> **Exercise description**:
An exact transcription of all the records below is required, without any images.

(Dataset entries)
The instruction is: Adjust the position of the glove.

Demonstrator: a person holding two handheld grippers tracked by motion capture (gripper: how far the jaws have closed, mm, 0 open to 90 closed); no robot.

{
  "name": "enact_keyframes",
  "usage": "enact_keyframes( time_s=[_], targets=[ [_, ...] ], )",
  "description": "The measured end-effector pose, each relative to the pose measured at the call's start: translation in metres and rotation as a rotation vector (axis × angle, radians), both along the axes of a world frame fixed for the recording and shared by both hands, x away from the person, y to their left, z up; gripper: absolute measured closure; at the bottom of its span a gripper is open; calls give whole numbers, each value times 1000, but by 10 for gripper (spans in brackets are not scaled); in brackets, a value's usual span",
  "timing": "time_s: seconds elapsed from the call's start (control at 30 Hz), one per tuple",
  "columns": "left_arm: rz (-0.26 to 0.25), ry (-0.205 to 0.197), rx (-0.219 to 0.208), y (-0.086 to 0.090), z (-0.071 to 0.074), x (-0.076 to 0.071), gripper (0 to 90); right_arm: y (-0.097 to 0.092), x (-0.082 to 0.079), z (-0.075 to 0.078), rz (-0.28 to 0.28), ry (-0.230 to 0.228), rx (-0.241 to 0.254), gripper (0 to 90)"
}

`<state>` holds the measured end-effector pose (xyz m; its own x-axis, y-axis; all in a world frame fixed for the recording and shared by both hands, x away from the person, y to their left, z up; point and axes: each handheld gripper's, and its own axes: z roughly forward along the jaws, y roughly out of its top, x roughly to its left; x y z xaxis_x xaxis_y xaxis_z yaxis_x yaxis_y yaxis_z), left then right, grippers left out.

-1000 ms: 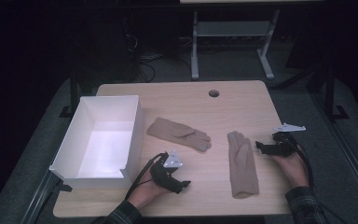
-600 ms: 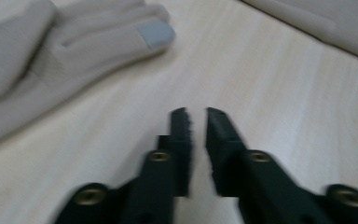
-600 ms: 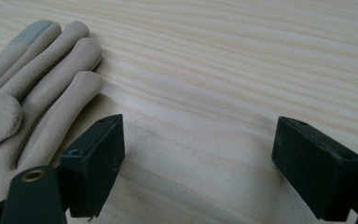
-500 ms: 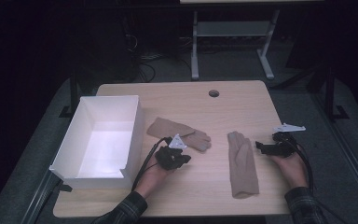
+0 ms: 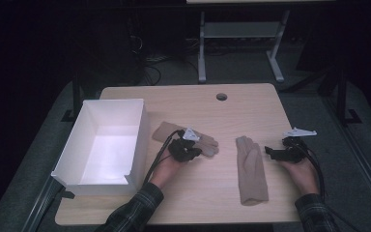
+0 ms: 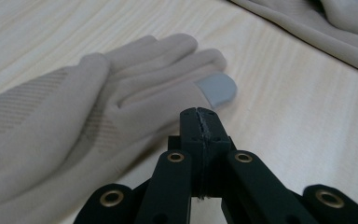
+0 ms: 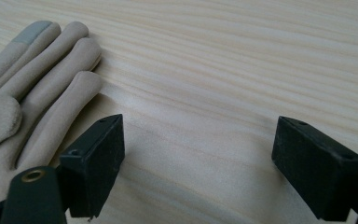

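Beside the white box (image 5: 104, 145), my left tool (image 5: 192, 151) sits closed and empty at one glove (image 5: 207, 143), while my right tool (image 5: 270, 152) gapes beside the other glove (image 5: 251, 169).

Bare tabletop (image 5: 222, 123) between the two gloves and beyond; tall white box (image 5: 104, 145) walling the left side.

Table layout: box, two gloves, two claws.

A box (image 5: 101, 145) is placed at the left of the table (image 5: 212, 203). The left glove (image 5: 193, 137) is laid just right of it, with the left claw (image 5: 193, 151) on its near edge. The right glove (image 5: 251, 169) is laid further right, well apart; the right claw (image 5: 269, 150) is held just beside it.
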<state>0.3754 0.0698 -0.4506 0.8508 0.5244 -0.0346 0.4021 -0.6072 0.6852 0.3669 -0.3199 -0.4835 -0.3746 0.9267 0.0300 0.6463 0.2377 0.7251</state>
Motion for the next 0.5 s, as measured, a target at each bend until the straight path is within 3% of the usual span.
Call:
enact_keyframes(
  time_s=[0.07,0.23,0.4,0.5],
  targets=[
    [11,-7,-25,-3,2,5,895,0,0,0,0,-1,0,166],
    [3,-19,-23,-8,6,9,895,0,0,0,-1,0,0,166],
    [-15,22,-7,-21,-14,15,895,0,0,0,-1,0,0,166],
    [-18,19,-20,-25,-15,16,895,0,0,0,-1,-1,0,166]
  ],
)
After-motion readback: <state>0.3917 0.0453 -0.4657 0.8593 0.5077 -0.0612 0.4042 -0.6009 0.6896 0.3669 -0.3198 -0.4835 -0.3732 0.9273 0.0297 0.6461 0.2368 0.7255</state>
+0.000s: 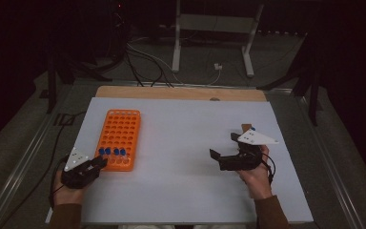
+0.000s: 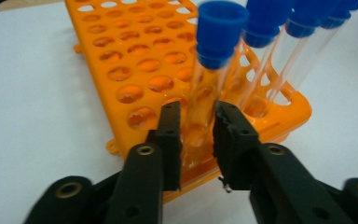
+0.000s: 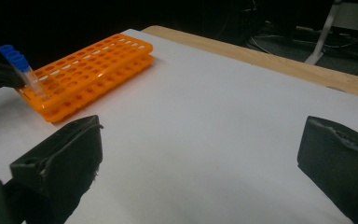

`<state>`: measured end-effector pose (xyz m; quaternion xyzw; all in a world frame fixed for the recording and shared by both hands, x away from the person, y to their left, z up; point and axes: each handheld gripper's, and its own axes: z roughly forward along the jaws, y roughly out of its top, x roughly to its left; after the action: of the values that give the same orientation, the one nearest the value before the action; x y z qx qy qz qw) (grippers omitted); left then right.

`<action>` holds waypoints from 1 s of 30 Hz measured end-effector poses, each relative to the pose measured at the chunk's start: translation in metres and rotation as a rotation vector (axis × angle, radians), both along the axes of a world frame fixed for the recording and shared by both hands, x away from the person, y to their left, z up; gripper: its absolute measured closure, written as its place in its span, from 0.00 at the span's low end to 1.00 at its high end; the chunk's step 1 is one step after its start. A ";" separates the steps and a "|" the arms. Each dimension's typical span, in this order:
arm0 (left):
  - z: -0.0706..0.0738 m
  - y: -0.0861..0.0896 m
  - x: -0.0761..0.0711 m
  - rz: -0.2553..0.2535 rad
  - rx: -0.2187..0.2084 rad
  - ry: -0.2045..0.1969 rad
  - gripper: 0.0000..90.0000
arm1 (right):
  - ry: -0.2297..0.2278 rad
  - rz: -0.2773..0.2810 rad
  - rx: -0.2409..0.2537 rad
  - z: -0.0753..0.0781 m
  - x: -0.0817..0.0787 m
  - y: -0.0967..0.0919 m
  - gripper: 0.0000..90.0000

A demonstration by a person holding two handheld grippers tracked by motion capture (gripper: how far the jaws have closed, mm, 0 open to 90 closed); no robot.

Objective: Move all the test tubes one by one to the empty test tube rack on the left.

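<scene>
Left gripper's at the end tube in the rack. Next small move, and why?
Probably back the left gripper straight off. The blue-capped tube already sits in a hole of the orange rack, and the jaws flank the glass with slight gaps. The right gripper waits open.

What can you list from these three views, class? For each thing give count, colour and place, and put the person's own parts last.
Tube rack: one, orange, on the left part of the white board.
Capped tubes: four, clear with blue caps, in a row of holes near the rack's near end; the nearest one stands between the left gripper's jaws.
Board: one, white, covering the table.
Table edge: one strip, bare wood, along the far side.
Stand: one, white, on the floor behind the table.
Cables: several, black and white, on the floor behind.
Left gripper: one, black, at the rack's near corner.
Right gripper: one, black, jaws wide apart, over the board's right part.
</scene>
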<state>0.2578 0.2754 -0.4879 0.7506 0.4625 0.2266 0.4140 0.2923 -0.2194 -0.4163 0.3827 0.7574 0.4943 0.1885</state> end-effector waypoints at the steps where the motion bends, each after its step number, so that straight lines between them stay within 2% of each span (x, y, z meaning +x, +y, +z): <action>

> **Solution to the exercise**:
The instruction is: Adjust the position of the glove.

Demonstrator: a person holding two handheld grippers tracked by motion capture (gripper: how far the jaws have closed, mm, 0 open to 90 closed); no robot.

{
  "name": "enact_keyframes",
  "usage": "enact_keyframes( time_s=[_], targets=[ [_, ...] ], )",
  "description": "The measured end-effector pose, each relative to the pose measured at the call's start: translation in metres and rotation as a rotation vector (axis × angle, radians), both along the axes of a world frame fixed for the recording and shared by both hands, x away from the person, y to their left, z up; gripper: absolute measured closure; at the bottom of its span a gripper is open; calls give whole numbers, each value times 1000, but by 10 for gripper (spans in brackets are not scaled); in brackets, a value's usual span",
  "timing": "time_s: seconds elapsed from the call's start (control at 30 Hz), one per tuple",
  "columns": "left_arm: rz (-0.26 to 0.25), ry (-0.205 to 0.197), rx (-0.219 to 0.208), y (-0.086 to 0.090), z (-0.071 to 0.074), x (-0.076 to 0.071), gripper (0 to 90); right_arm: y (-0.097 to 0.092), x (-0.082 to 0.079), z (-0.075 to 0.078), rz (-0.28 to 0.28), ry (-0.230 to 0.228), rx (-0.241 to 0.254), gripper (0 to 90)"
}

`<state>` holds the measured end-effector pose (xyz m; its own x-axis, y-axis; all in a world frame fixed for the recording and shared by both hands, x away from the person, y to their left, z up; point and axes: each handheld gripper's, and its own axes: z roughly forward along the jaws, y roughly out of its top, x roughly to its left; x y z xaxis_x xaxis_y xaxis_z yaxis_x yaxis_y yaxis_z), left then right, grippers left out.

-1000 ms: 
-600 ms: 
-600 ms: 
-500 ms: 
+0 ms: 
+0 ms: 
+0 ms: 

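Beside the white box (image 5: 104, 145), my left tool (image 5: 192, 151) sits closed and empty at one glove (image 5: 207, 143), while my right tool (image 5: 270, 152) gapes beside the other glove (image 5: 251, 169).

Bare tabletop (image 5: 222, 123) between the two gloves and beyond; tall white box (image 5: 104, 145) walling the left side.

Table layout: box, two gloves, two claws.

A box (image 5: 101, 145) is placed at the left of the table (image 5: 212, 203). The left glove (image 5: 193, 137) is laid just right of it, with the left claw (image 5: 193, 151) on its near edge. The right glove (image 5: 251, 169) is laid further right, well apart; the right claw (image 5: 269, 150) is held just beside it.
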<state>0.3754 0.0698 -0.4506 0.8508 0.5244 -0.0346 0.4021 -0.6072 0.6852 0.3669 -0.3199 -0.4835 -0.3746 0.9267 0.0300 0.6463 0.2377 0.7251</state>
Motion for the next 0.5 s, as measured, a target at each bend until the straight path is within 3% of the usual span.
Call:
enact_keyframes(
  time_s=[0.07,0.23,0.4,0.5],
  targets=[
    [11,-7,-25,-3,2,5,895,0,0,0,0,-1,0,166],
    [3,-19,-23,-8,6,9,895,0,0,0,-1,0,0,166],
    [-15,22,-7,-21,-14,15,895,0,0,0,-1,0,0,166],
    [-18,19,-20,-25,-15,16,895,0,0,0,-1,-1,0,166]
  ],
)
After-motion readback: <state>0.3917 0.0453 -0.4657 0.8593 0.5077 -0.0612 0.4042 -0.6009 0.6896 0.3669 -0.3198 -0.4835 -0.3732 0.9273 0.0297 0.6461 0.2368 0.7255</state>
+0.000s: 
+0.000s: 
+0.000s: 

`<state>`: measured end-effector pose (xyz m; quaternion xyzw; all in a world frame fixed for the recording and shared by both hands, x away from the person, y to their left, z up; point and axes: each handheld gripper's, and its own axes: z roughly forward along the jaws, y roughly out of its top, x roughly to its left; after the action: of the values that give the same orientation, the one nearest the value before the action; x y z qx qy qz qw) (grippers omitted); left then right.

`<action>` holds waypoints from 1 s of 30 Hz measured end-effector poses, each relative to the pose measured at the chunk's start: translation in metres and rotation as a rotation vector (axis × angle, radians), both along the axes of a world frame fixed for the recording and shared by both hands, x away from the person, y to their left, z up; gripper: its absolute measured closure, written as its place in its span, from 0.00 at the span's low end to 1.00 at its high end; the chunk's step 1 is one step after its start. A ";" separates the steps and a "|" the arms. Each dimension's typical span, in this order:
arm0 (left):
  - z: -0.0706..0.0738 m
  - y: -0.0861..0.0896 m
  - x: -0.0761..0.0711 m
  - rz: -0.2553..0.2535 rad
  - rx: -0.2187..0.2084 rad
  - ry: -0.2045..0.1969 rad
  - gripper: 0.0000..90.0000
arm1 (right):
  - ry: -0.2297..0.2278 rad
  - rz: -0.2773..0.2810 rad
  - rx: -0.2409..0.2537 rad
  - z: -0.0753..0.0781 m
  - x: -0.0817..0.0787 m
  - y: -0.0967..0.0919 m
  - gripper: 0.0000..90.0000

A demonstration by a person holding two handheld grippers tracked by motion capture (gripper: how far the jaws have closed, mm, 0 open to 90 closed); no robot.

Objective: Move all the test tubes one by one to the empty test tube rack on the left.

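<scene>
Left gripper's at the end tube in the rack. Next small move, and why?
Probably back the left gripper straight off. The blue-capped tube already sits in a hole of the orange rack, and the jaws flank the glass with slight gaps. The right gripper waits open.

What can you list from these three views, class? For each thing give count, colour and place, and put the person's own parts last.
Tube rack: one, orange, on the left part of the white board.
Capped tubes: four, clear with blue caps, in a row of holes near the rack's near end; the nearest one stands between the left gripper's jaws.
Board: one, white, covering the table.
Table edge: one strip, bare wood, along the far side.
Stand: one, white, on the floor behind the table.
Cables: several, black and white, on the floor behind.
Left gripper: one, black, at the rack's near corner.
Right gripper: one, black, jaws wide apart, over the board's right part.
</scene>
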<state>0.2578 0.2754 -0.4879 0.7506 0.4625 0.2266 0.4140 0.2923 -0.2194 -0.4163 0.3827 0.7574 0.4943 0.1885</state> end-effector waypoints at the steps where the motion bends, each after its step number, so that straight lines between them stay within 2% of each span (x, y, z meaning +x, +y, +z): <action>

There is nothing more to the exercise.